As a physician(anesthesiologist) and a daughter of a dementia patient I am so glad that you are asking this question! There are several things to think about when you consider medical intervention for your loved one.

#1 . What were the (pre-dementia) wishes of the patient? In my case it is very clear that my mom would have no desire to live the way she is in her current state and would not want any life prolonging measures. Hopefully you (or another family member or doctor) had those discussions with your loved one before her dementia developed.

#2 . What do you hope to achieve with the surgical procedure or medical intervention? Is the procedure to alleviate pain, to enhance function, to prolong life or to find out what is the cause of an abnormal symptom or laboratory value?

In your case the procedure suggested (EGD) is to investigate a cause for 'suspected' internal bleeding. Many elderly have low (hemoglobin) blood counts or anemia and 'internal bleeding' is often suspected and can be due to gastritis/ulcers (commonly due to aspirin use, nonsteroidal anti-inflammatory (NSAID) pain medicine use, or steroid use) or it could be a tumor or cancer of the gastrointestinal tract. Gastritis or ulcers can easily be treated empirically with medicines for a few weeks to see if it helps without putting your loved one through an EGD or anesthesia. If it is a cancer, do you really need to know? - Are you going to treat it aggressively with surgery and chemotherapy? What would happen if you just watched and waited? I would discuss these scenarios with you doctor before having any procedure done.

Having said that, although your loved one is 88 years old, if they do not have significant heart or lung disease or morbid obesity, the risk of general anesthesia for EGD is relatively low although having it done in a hospital setting rather than an outpatient clinic setting might be prudent.

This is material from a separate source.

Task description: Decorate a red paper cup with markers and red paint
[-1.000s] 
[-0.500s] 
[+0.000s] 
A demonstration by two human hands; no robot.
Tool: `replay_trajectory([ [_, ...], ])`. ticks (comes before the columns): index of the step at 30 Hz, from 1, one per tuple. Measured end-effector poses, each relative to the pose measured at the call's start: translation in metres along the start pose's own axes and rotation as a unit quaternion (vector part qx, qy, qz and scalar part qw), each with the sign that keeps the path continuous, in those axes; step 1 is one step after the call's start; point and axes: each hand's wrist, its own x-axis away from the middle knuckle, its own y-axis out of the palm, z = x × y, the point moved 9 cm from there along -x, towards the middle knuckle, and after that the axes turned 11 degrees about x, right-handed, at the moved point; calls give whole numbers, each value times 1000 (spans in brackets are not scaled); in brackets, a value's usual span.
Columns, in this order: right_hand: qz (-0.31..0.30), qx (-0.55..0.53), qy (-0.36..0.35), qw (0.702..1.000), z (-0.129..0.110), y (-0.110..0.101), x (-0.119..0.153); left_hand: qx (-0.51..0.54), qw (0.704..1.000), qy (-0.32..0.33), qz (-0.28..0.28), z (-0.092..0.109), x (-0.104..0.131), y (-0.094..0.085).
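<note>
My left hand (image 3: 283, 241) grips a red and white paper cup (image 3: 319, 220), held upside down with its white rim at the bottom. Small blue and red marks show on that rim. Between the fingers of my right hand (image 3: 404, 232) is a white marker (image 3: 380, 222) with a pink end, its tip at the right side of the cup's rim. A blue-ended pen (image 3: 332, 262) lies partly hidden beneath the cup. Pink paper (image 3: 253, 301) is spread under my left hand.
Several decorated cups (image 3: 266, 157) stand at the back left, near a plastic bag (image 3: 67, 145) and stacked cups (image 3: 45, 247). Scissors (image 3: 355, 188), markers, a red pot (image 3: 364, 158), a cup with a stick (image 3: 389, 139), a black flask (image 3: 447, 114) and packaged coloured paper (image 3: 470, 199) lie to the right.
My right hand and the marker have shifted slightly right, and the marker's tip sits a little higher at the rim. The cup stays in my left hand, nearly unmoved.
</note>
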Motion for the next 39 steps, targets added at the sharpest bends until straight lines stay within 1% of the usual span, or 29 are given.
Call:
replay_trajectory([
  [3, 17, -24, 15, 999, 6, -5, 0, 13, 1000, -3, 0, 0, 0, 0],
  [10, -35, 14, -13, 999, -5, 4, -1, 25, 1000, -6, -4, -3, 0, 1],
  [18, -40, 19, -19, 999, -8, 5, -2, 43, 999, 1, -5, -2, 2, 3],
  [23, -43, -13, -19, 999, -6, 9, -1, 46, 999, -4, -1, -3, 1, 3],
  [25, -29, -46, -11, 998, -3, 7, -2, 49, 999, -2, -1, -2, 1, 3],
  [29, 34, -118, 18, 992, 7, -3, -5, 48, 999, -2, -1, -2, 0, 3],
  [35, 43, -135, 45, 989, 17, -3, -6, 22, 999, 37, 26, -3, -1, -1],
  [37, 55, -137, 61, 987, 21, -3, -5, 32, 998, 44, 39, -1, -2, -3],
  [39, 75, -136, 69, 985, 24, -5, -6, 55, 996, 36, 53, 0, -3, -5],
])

#3. Often test are ordered by doctors as a knee-jerk reaction to a problem (iron deficiency anemia - order an EGD and colonoscopy) without considering the unique needs and priorities of a dementia patient. Do not be reluctant to question your doctor about the need for any test, procedure or surgery! Don't be afraid to ask:
What could the problem be?
How could this test/surgery help and what is the likelihood it will?
How could this test/surgery hurt and what is the likelihood it will?
What if we watched and waited?
Will this make my loved one more comfortable? How?

#4. It is difficult to make decisions for another person, especially those that do not prolong life. The important question to ask is , from the view of your loved one, is this the life they would like prolonged. Your job is to help them make the choices they would have liked to make.

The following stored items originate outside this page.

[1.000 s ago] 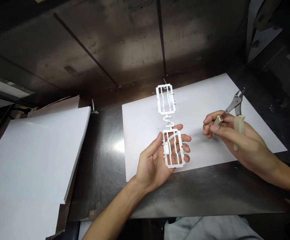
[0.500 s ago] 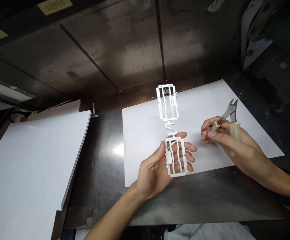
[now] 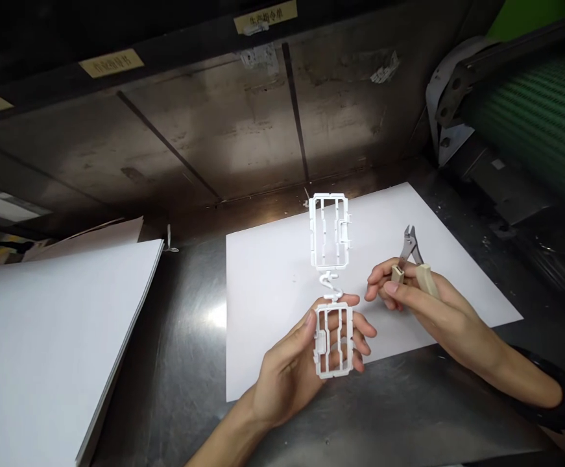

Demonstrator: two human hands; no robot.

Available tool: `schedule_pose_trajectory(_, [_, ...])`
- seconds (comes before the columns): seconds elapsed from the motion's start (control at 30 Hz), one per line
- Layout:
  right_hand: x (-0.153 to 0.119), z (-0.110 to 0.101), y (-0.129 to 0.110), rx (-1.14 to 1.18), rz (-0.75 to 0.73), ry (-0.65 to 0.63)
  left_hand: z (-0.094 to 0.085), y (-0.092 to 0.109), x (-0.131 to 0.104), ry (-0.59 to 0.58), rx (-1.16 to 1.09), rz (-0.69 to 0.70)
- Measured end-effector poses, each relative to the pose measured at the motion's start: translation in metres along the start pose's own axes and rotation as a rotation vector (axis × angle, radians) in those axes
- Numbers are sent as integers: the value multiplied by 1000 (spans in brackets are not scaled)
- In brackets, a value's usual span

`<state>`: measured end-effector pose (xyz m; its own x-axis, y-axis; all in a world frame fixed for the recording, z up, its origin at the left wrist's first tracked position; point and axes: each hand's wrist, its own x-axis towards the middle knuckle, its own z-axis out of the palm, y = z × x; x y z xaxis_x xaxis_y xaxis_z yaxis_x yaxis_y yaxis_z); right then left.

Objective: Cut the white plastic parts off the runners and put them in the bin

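Two white plastic frames joined by an S-shaped piece (image 3: 331, 286) form one part. My left hand (image 3: 296, 363) holds the lower frame (image 3: 334, 375) at its left edge with the thumb, the fingers spread behind it. The upper frame (image 3: 314, 233) stands out beyond the fingers, over a white sheet (image 3: 267, 272). To the right, my right hand (image 3: 423, 301) is closed on cutting pliers (image 3: 410, 246) with cream handles. The plier jaws point up and away, slightly parted, and touch nothing.
A thick stack of white sheets (image 3: 58, 350) lies at the left on the metal table (image 3: 180, 363). Behind stands a metal wall (image 3: 175, 130) with yellow labels (image 3: 111, 63) above. At the upper right is a machine with a green ribbed surface (image 3: 540, 110).
The view has shifted, showing more of the wall and the green surface. The pliers have turned more upright and their jaws are closer together. My right hand is a little nearer the white part.
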<state>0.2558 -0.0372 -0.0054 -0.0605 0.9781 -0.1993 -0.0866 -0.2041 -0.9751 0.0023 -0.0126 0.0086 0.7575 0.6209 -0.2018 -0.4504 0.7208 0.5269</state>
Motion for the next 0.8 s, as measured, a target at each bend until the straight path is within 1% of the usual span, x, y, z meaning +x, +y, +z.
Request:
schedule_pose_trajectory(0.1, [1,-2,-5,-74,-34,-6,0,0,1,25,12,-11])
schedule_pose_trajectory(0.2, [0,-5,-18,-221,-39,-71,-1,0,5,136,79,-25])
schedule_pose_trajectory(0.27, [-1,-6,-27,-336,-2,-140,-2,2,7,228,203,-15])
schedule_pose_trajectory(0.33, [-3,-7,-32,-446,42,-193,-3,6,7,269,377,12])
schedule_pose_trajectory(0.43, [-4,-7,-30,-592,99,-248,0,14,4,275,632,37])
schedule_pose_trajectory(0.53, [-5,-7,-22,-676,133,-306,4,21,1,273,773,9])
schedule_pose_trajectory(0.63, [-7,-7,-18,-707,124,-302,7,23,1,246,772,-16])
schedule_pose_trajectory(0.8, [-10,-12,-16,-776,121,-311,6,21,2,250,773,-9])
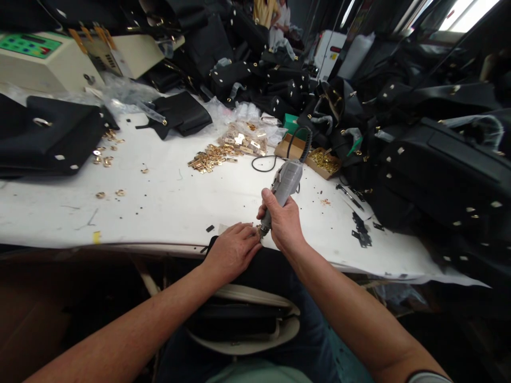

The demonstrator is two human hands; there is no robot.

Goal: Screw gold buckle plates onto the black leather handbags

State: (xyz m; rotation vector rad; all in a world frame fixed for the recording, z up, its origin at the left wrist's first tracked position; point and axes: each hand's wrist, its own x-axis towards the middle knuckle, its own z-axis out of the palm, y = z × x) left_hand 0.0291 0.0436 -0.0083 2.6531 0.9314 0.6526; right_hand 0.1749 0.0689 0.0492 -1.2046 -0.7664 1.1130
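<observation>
My right hand (282, 219) is wrapped round a grey electric screwdriver (288, 178), which slants down with its tip at the table's front edge. A black bag (265, 265) with a pale-edged opening lies across my lap, its far end against the edge. My left hand (233, 249) grips that far end, fingers pressed together and fingertips beside the screwdriver's tip. Whatever small part is under the tip is mostly hidden by the fingers. The screwdriver's black cord (306, 142) loops up from its back end.
On the white table (179, 207) lie gold metal fittings (207, 158), bagged fittings (247, 139), a cardboard box of screws (324, 159) and black plates (361, 231). Black bags (451, 175) crowd the right and back. A beige machine (51, 66) stands back left; people (273, 18) are far behind.
</observation>
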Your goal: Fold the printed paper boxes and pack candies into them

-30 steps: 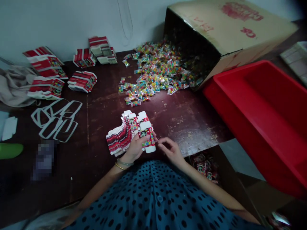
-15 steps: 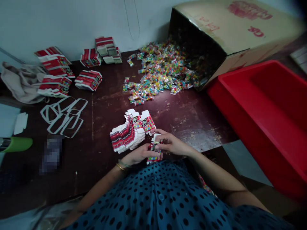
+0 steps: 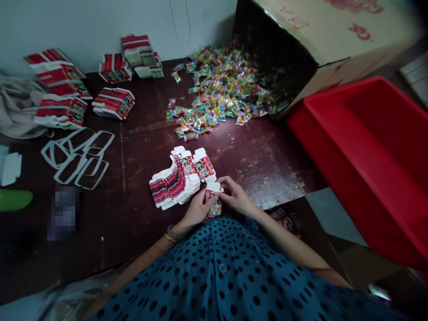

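Observation:
A small red printed candy box [image 3: 214, 208] with a white top flap is upright close to my body. My left hand [image 3: 197, 209] is closed round its left side, thumb across the printed front. At the upper right edge, by the flap, my right hand [image 3: 236, 197] pinches the same box with thumb and fingers. Just left of my hands lies a fanned stack of flat candy boxes [image 3: 172, 185], white edges showing. Two more flat boxes, one of them a printed box [image 3: 203, 166], rest at the stack's right end.
Behind lies a heap of small clear candy packets [image 3: 217, 98], spilling from a tipped cardboard carton [image 3: 321, 31]. A red plastic tub [image 3: 337, 147] stands at right. Bundles of flat boxes [image 3: 113, 101], white bands [image 3: 80, 156] and a green object [image 3: 15, 200] are at left.
The candy box has turned more upright, its white flap now standing at the top. My left thumb has moved onto its front, and my right fingers have shifted to the flap edge.

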`<state>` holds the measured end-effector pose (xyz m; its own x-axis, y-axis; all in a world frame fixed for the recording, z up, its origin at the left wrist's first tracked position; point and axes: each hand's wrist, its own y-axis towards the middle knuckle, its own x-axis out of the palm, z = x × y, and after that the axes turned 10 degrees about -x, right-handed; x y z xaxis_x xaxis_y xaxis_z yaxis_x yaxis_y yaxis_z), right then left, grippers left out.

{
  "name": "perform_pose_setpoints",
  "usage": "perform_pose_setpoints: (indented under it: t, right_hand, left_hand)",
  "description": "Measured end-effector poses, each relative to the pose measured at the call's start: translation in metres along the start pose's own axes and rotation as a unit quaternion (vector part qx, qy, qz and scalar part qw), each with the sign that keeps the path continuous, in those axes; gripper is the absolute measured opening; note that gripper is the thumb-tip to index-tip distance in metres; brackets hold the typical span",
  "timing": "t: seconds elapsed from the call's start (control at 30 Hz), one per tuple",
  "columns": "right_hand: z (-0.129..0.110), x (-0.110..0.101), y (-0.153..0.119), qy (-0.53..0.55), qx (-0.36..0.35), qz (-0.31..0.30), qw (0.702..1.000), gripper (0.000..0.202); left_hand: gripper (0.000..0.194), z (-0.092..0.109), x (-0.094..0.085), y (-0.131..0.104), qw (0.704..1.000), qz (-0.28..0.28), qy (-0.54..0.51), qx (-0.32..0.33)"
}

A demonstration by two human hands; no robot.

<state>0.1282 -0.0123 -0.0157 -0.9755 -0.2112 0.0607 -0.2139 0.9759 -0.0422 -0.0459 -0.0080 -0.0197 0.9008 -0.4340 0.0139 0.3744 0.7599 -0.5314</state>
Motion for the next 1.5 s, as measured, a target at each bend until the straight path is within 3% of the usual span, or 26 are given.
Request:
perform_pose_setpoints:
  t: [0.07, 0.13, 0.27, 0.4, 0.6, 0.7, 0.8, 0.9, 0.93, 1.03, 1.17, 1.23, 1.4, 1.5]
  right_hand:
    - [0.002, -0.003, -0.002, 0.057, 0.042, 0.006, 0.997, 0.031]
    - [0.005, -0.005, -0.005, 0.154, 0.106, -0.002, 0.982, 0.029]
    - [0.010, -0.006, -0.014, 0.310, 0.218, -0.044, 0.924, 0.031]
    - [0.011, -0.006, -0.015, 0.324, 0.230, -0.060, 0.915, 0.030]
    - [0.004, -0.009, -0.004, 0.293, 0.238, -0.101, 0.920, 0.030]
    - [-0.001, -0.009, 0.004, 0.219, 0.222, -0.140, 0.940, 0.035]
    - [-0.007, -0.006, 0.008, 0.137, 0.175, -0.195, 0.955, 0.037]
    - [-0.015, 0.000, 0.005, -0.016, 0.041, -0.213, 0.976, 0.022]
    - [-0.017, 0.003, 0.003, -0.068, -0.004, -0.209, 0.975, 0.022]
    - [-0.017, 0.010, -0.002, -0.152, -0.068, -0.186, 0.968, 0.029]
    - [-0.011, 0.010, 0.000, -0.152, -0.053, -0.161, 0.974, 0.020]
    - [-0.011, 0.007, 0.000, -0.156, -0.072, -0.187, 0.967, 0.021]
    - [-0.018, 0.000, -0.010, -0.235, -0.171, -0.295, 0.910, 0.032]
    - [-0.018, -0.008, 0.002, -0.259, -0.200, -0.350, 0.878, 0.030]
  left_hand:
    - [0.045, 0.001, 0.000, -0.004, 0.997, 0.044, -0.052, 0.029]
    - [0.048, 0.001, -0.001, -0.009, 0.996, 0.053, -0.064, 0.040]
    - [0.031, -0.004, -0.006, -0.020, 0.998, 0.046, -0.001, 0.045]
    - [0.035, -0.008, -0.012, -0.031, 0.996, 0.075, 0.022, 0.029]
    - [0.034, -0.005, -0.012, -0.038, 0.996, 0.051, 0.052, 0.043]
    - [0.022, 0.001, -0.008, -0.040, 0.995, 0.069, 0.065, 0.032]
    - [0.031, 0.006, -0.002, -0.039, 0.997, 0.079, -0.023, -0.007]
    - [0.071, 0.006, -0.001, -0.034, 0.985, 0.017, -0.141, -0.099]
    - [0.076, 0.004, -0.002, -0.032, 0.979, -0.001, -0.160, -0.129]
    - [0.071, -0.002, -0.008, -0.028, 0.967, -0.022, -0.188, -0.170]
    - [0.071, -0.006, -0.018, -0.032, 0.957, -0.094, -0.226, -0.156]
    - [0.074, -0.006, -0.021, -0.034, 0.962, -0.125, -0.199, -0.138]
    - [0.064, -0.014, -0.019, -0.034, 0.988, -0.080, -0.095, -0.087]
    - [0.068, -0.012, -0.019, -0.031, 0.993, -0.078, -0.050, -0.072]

Good luck and keep on questioning, you are on the right track.


Oct 04, 2015 - 10:38 AM

Pre-planning based on the specific patient's wishes can answer that question and do so long before circumstances force an answer.

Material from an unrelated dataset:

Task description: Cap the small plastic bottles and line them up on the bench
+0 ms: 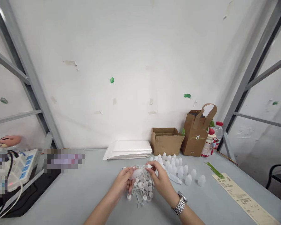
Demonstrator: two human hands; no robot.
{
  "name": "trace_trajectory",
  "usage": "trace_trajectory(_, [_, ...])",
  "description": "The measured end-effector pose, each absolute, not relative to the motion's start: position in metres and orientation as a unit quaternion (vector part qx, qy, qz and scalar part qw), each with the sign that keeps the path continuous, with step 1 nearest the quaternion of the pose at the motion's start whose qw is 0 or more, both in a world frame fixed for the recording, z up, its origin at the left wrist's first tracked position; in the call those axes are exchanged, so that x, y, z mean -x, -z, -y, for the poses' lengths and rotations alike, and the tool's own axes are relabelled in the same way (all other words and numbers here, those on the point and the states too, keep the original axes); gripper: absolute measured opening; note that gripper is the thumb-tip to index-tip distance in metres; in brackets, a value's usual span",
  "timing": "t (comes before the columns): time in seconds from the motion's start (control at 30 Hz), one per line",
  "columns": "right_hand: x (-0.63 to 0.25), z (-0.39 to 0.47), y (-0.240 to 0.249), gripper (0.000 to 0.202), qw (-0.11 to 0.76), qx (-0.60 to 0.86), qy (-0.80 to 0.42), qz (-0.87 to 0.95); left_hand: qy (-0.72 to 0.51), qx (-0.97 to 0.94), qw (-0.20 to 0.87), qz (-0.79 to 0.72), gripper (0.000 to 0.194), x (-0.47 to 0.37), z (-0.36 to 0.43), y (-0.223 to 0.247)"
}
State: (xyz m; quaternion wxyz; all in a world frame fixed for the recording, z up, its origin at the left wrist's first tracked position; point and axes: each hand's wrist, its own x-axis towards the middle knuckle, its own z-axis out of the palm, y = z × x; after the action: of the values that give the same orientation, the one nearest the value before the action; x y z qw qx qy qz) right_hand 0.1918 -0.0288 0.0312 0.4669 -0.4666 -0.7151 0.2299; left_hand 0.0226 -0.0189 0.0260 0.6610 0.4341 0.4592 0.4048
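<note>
My left hand is closed at the left edge of a pile of small white plastic parts, with a translucent white cap at its fingertips. Some of the pile's parts have thin stems and ring-shaped ends. Across from it, my right hand pinches a small white plastic piece between thumb and forefinger. Its exact shape is partly hidden by the fingers. Right of the pile stand several translucent white domed caps, and a flat white plastic strip lies among them.
An open cardboard box, a brown paper bag and bottles stand along the wall. White flat packages lie left of the box. A printed paper strip is at right, a power strip at left.
</note>
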Motion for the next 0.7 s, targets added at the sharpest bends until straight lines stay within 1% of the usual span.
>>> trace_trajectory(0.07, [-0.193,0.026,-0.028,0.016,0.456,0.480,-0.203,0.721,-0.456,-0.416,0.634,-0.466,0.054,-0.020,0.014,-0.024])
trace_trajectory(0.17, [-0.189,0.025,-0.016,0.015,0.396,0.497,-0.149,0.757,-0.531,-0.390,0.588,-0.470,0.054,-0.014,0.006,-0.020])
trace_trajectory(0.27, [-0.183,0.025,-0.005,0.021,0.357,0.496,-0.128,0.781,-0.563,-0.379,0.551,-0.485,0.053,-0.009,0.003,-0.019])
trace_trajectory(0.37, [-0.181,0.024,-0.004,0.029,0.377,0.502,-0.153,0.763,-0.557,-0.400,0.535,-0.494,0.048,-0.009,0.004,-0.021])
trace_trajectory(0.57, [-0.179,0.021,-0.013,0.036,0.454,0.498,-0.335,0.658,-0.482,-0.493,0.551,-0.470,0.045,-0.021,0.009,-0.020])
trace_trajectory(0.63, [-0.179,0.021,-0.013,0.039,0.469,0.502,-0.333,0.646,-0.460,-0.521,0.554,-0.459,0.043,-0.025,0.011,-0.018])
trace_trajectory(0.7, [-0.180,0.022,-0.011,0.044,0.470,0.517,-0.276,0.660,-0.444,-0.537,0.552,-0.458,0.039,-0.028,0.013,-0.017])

A clear and very specific "If this-do that" patient defined checklist can work exceedingly well in facilitating exactly that - An answer on what to do.

No guessing, no agonizing on what to do - the patient has very clearly told you what to do EVEN IF THEY CANT SPEAK FOR THEMSELVES AT THAT POINT.

Is then clearly based on the Patient's own stated wants not yours or the MD's - no guessing, no guilt over the answer, just knowing precisely what the patient wants and delivering on their stated "if-then" wants.